If you’re pre-revenue, pre-product, or have low-traction, what should you include in your pitch?

If you're pre-product, it's hard to show much traction, which is something that investors really like to see. Now, if you have low traction, it’s fine to show that. The investors just want to see your progress. They want to see how quickly you can go from zero to a higher level in your growth process. If your traction isn't high in one area of your business, you can show your growth in other areas, whether you had a lot of growth in your newsletter subscriber list or in your social media followers.

You can also bring in quotes from your core audience members where they're talking about how your business has impacted them.

Something like this can make a difference.

Even if your traction numbers aren’t through the roof, by showing these quotes, you’re saying that you have an engaged following and community.

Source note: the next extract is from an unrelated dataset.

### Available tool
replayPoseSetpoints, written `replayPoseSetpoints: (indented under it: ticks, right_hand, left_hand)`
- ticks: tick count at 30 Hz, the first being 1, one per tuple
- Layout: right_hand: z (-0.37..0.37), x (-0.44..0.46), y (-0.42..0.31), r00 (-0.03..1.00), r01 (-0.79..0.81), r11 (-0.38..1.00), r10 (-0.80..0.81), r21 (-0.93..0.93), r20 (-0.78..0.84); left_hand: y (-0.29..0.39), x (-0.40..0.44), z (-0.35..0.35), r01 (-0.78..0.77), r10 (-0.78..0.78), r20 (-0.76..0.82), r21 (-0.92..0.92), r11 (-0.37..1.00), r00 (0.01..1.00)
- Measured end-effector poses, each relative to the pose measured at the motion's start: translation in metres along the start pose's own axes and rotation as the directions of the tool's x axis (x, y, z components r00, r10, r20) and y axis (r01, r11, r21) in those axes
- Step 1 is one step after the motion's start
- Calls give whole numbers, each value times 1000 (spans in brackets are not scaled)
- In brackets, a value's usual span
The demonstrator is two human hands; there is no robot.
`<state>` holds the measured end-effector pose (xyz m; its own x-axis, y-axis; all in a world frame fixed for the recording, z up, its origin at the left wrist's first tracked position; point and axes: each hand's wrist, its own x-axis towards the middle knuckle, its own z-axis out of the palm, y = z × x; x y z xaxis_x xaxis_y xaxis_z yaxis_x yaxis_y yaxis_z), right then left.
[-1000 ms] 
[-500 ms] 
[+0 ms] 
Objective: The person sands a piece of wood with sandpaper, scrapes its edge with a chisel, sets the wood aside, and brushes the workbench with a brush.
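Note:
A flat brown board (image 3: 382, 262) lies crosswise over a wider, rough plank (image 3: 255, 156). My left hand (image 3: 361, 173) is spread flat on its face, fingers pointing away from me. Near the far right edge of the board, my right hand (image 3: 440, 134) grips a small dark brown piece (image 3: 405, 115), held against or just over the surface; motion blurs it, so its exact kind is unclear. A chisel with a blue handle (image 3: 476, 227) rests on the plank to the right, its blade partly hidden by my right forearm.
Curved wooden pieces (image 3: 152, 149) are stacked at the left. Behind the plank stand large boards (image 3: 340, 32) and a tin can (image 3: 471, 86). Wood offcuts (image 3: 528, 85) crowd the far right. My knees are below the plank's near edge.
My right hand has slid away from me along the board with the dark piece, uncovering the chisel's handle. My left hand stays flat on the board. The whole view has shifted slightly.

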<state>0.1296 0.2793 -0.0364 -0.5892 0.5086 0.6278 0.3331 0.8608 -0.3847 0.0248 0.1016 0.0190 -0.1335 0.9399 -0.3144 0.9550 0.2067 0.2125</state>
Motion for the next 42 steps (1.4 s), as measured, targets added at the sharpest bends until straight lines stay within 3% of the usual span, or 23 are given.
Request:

Just know, your traction is more than your website visitors or number of paying customers.

If someone is an early-stage founder with little to no traction or revenue, how can they determine the level of their funding ask?

No matter what, you should ask what you think is going to get you a solid 18-24 months of runway, plus an extra 6 month reserve.

To me when it comes to valuation, the name of the game is a lot of BS. There's a lot of stuff that some founders throw at the wall and some people make up numbers too. It’s not a hard and fast formula that’ll get people to a certain valuation. But, however, there are methodologies that people look at to formulate this.

A lot of it is based on what other startups have been able to raise that you feel your company is aligned to - and that's probably the best way to look at it. For example, let’s say you think your media company is aligned with XYZ media company. When they raised their round, what valuation was it at? Can you analyze where their growth and traction was at, and how it might have contributed to their valuation?

Whatever public information you can find, use it. Whether that's the amount of followers they had, to their amount of employees, to the amount of content they were producing, you can use that as a scale to kind of measure where your business is at, and what you think you should be valued at.


What have you learned the most about seeking alternate funding and leading a Black media company?

When you’re looking for funding, you have to trust yourself, and always use your gut instinct. If there’s a way for you to just build and not give up equity in your company, even if that means not becoming a success overnight, you’ll be able to have a greater impact. Anything outside of that is not important. You have a right to be able to fully own your company and make the impact you set out to make.

Specifically for Black media companies, Black media ownership is super important, and is vital to the success, and to the well being of our communities. As media proprietors, creatives, and founders, it’s important we control the messaging and the narrative that is being put out into our community.

The best way to control this is by having majority or full ownership of what we create, and doing the work without giving up.